Could the seal around the hopper lid be leaking??? or the hopper lid not down tight?   Wouldnt that defeat the vacuum switch and shut down the auger?


----------



## Lousyweather (Dec 24, 2012)

Melissa220 said:


> I have gotten a 5-blink on my stove several times. All due to the fact that my hopper was empty. Since there were no pellets to feed, there was nothing for the igniter to ignite. Turned the stove off, added pellets, turned to test to feed pellets into the auger and burn pot, reset the feed rate, turned the stove on and voila....no issues until the next time I ran out of pellets.
> 
> Sometimes the simple answer is the true answer.  .


 
yea, those are great....

Stove owner...calling dealer:  "My stove wont run, Ive tried EVERYTHING....come fix it"
Tech:...after driving 30 miles one way: "oh...your bin is empty....."(fills bin, stove starts)
Tech: "that'll be $75 for the service call"
Owner: "WHAT? Preposterous! Im not paying you for doing THAT...."
Tech:


----------



## minnow (Dec 24, 2012)

I've had the same thing happen to me several times with our 2005  Accentra Insert for the past couple of years. Prior to that the stove lit every time.
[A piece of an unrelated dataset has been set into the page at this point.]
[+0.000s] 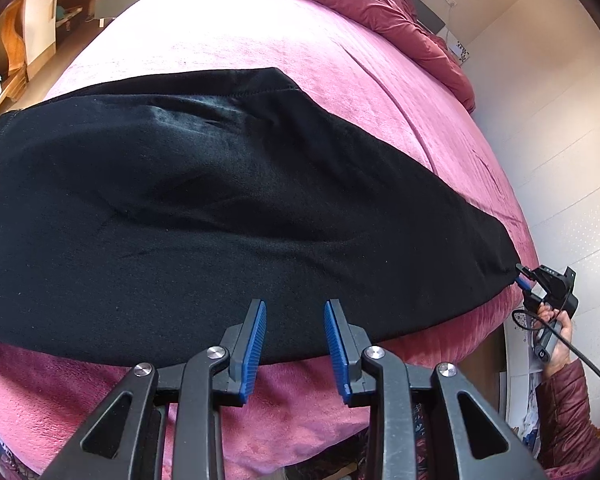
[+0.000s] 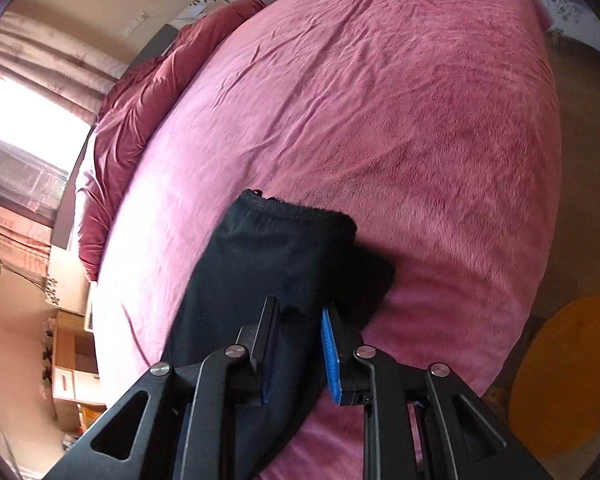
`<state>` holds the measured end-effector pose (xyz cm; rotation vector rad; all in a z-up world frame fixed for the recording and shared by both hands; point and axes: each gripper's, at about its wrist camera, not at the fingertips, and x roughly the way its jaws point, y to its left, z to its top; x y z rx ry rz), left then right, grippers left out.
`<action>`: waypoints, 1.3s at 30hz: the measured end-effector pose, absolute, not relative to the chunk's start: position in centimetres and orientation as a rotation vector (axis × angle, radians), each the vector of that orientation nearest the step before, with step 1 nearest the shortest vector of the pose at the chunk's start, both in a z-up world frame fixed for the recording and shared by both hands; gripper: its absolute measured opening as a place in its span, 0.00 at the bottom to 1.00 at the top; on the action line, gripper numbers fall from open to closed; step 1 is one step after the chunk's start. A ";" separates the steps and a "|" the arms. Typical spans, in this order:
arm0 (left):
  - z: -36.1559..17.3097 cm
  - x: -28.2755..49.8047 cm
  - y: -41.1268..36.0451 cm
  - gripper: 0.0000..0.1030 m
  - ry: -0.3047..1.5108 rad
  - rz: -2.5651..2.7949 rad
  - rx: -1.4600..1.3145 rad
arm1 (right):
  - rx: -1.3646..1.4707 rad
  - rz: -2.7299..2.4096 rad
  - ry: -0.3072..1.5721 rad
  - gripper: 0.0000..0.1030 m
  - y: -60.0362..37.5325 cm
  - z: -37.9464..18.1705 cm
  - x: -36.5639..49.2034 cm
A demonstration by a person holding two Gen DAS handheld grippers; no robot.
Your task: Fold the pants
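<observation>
- The black pants lie spread flat across the near part of the bed, which is covered by a pink fleece blanket. One long edge runs just beside the bed's near edge.
- Seen from the left wrist, the garment's far end tapers toward the right side of the bed, where the right hand-held gripper meets its tip.
- The left hand-held gripper hovers over the pants' near edge. Its blue-padded fingers stand partly apart, with no cloth between them.
- The right hand-held gripper has its jaws closed on a fold of the black fabric, which fills the narrow gap between the pads and bunches up beyond the fingertips.
- In the right wrist view, a gathered end of the pants lies on the blanket just past that gripper.
- A person's hand in a dark red quilted sleeve holds the right gripper's handle at the bed's corner. A black cable trails from it.
- A rumpled dark red duvet is heaped along the far side of the bed, well apart from the pants.
- A round yellow mat lies on the floor beside the bed.
</observation>
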<state>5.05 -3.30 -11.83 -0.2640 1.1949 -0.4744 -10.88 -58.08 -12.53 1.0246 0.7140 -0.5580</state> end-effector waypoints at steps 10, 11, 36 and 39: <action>-11.8 4.9 -3.4 0.30 1.192 -0.469 -0.264 | 1.094 -0.589 0.753 0.26 -58.2 -14.4 -13.8; -11.8 4.9 -3.4 0.30 1.190 -0.472 -0.265 | 1.099 -0.589 0.738 0.32 -58.3 -14.4 -14.2; -11.5 4.7 -3.9 0.31 1.169 -0.413 -0.189 | 0.984 -0.693 0.783 0.16 -59.2 -16.0 -13.9; -11.4 4.9 -3.6 0.32 1.151 -0.409 -0.185 | 0.961 -0.695 0.811 0.34 -59.3 -14.6 -13.9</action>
I actually changed out the ignitor this past fall and thought I had the problem solved but about three weeks ago came home to a cold house and an ash pan loaded with unburnt pellets. I think in my case it's a variety of issues.  Sometimes there is a build up of carbon at the bottom of the pot which insulates the ignitor heat from setting off the pellets and I think sometimes it's a electrical glitch with either the ignitor or the main board as I can reset the stove to clear away the five blink code and the stove will automatically light up right after the restart. I've had the ignitor fail to light after a good through cleaning so the carbon buildup is not the sole cause of my problem.   I've also gingerly put my fingers down in the burn pot to see how hot the ignitor gets after one of the misfire events and it's very warm but no where near hot enough to get the pellets to ignite. I've seen this with both the old and new ignitor so I think changing out the ignitor was not a real fix. Now that we are in the cold season, after the stove lights up, I change the ignitor setting from auto to manual which keeps the stove from shutting down so I don't have to worry about a cold house.  I'm into the 6th year with this stove and since it's used as the primary source of heat for the house, it goes 24/7 for six months and a little less than that during the shoulder season so I guess it's getting tired.


----------